Partiamo dal nostro albergo nei pressi di Mountjoy Square Park, una piccola oasi di verde nella parte nord della città, e ci dirigiamo a piedi verso Temple Bar, il centro della vita notturna di Dublino, incanalandoci nel flusso pressoché costante di turisti.
Alzando lo sguardo riusciamo già a scorgere The Spire (La Guglia), che con i suoi 120 metri è chiamato anche Monumento alla Luce, e simboleggia la lotta dell’Irlanda per l’indipendenza dall’Inghilterra. Giunti ai suoi piedi, non si può non rimanere colpiti da questo “gigante” che sembra toccare il cielo!
Nel frattempo abbiamo già svoltato per O’ Connell Street e pochi metri più avanti passiamo accanto al General Post Office, sede del Municipio e quartier generale dei capi della rivolta di Pasqua del 1916, evento che sancì l’Indipendenza dell’Irlanda dall’Inghilterra. E’ bello vedere come molti monumenti di questa città si leghino alla determinazione con cui questo popolo ha combattuto per affrancarsi dalla corona britannica!

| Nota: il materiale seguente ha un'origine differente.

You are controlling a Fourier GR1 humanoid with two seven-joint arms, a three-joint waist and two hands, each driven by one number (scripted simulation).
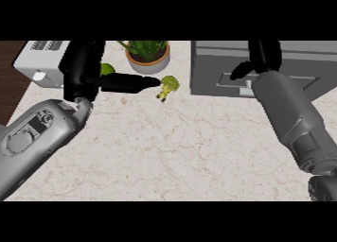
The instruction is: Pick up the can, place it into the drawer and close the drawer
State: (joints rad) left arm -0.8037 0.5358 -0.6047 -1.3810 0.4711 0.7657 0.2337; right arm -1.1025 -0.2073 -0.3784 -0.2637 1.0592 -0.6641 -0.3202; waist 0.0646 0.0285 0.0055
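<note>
Can: I cannot tell where it is. Pale marbled desk (171,151) carries a grey boxy drawer cabinet (311,56) at two o'clock, the right hand (259,56) straight-fingered at its front. At ten o'clock the left hand (84,66) is spread, thumb toward a small yellow-green lump (170,86).

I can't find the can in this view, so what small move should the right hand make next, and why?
Probably lift the right hand slightly off the drawer unit. The hand lies over the unit and hides what is under it; no can shows anywhere, and I cannot tell whether it holds one.
</note>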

In un attimo siamo in prossimità del fiume Liffey e dell’Ha’ Penny Bridge, così chiamato per il mezzo penny di pedaggio che i dublinesi hanno pagato, fino al 1919, per il suo attraversamento.
Finalmente arriviamo a Temple Bar e vediamo Noah che ci attende sulla porta del pub, accogliendoci con un sorriso ed un sonoro “How are you?” Entriamo nel locale, dove si respira un’allegria contagiosa e, mentre siamo seduti a parlare con il nostro amico, sento in lontananza una musica in filodiffusione che mi suona familiare.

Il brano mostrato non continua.